Okay. So I know it's only 2 days past my due date. And I've had a relatively easy pregnancy so far (although not nearly as easy as my first!) But come on, baby, let's get cracking! It's not so much that I'm excited about the pain of labor (I'm not!), but I just want to get this whole thing over with. I'm so tired of worrying about what time of day it will be when labor starts! My mind keeps going over and over what time would be best, spinning in circles until I remind myself that it's going to happen in its own time, no matter what time I think would be most convenient. Ugh!

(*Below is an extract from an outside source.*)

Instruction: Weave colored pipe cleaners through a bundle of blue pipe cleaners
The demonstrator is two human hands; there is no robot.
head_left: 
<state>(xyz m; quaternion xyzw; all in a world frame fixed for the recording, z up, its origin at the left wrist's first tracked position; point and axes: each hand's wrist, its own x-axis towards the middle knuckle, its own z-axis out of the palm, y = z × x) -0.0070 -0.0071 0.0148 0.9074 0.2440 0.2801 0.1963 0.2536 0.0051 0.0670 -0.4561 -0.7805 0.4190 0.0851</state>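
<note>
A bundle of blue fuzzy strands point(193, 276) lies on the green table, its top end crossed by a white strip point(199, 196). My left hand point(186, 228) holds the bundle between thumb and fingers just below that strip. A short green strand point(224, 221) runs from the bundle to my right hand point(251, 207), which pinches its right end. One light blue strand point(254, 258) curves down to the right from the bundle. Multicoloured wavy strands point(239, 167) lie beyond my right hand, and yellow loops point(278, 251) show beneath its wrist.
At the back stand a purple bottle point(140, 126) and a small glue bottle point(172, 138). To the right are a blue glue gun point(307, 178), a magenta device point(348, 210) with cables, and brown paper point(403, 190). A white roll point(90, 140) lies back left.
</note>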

For example, sometimes I think it would be best if labor started just after dinnertime. Then Anthony could give Katie a bath (one of the few things she will "allow" him to do) and I could still be present (although probably breathing funny) for the bedtime routine. I could kiss my little sweetheart goodnight and give her extra hugs and squeezes (which I've been doing every night anyway). Then I could go downstairs and wait for the doula and my mom to come. My mom wouldn't have to do anything except wake up with Katie in the morning. Katie won't like it one bit that I'm not there, but she's usually in such a good mood in the morning that I think it would be the best time for her to have to deal with me not being here. Plus there are yummy breakfasts to be eaten, and then maybe a visit to the hospital, assuming we're ready for that.

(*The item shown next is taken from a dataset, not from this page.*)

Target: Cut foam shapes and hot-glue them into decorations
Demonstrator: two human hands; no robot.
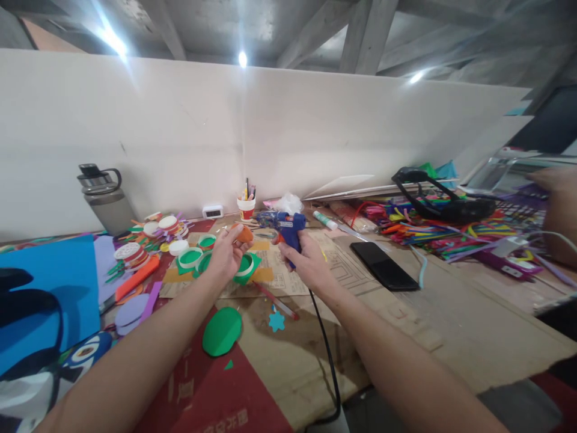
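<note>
My left hand (228, 252) pinches a small orange piece (244, 234) above the middle of the table. Wrapped round the handle of a blue glue gun (291, 226) is my right hand (306, 257); the gun's nozzle end points left, above and beside the orange piece. A black cord hangs from its handle. Beneath and left of my left hand lie green-and-white rings (190, 258) on printed paper (288, 270). A green oval (222, 331) and a teal flower shape (276, 321) lie nearer to me.
A black phone (384, 266) lies to the right, before colourful pipe cleaners (455, 231) and black headgear (444, 201). At the left stand a grey bottle (108, 201) and blue sheets (49, 294). A cup of pens (246, 208) stands behind. Another person's arm (561, 210) shows at far right.
</note>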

My second choice would be going into labor around 5am. Katie's been waking up at 6:15 every morning, so I'd still be there when she gets up. Anthony wouldn't have left for work yet, so all I'd have to do is call the doula and my mom. My mom knows she has carte blanche when it comes to taking care of Katie on "The Day." She can feed her whatever food she wants, take her wherever she thinks will be fun, and it's even OK to skip her nap. Hopefully by evening we'd be ready for a hospital visit. Bedtime could be put off too, which might be a good idea so she'll be tired enough to go to sleep instead of crying for mama. And (hopefully) if I start labor that early in the morning, I'll be done and settled into the maternity ward so Anthony can go home, put Katie to bed, and sleep in a real bed instead of that ridiculous hospital chair that they claim "folds out into a bed." Dude, no it doesn't. Nobody could sleep a wink on that thing! (Especially my now-Ambien-deprived husband.)

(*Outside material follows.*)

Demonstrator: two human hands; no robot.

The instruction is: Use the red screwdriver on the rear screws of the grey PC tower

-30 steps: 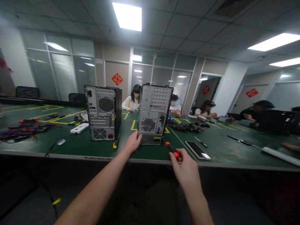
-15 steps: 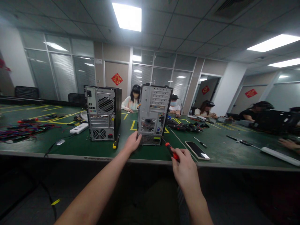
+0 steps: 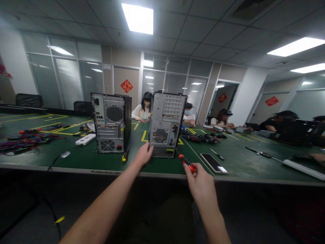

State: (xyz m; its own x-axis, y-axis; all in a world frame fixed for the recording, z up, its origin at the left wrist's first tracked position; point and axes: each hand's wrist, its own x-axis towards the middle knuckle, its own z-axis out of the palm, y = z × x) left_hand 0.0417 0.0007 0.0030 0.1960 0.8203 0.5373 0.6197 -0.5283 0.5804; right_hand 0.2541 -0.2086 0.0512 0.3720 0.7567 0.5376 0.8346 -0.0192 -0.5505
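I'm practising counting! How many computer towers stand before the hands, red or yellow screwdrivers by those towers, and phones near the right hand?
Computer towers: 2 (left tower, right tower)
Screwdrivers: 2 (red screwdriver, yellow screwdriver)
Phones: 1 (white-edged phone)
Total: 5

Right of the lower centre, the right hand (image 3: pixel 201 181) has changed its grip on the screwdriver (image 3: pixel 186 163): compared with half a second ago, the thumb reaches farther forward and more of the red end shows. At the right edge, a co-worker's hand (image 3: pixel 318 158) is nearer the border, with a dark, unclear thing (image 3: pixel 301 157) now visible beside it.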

But, like I said, it's gonna happen when it happens. Today, as I was pushing Katie on the swings at the park, I thought it was starting! I got so excited! It felt kind of like period cramps that lasted a couple of minutes and then went away. Then they came back! WOOHOO! And then they went away again. I hustled Katie into the car and drove home, but that was it. They haven't come back. BOOOOOOO! Stupid Braxton-Hicks!
Let's get this show on the road, sweetheart! I can't wait to hold you!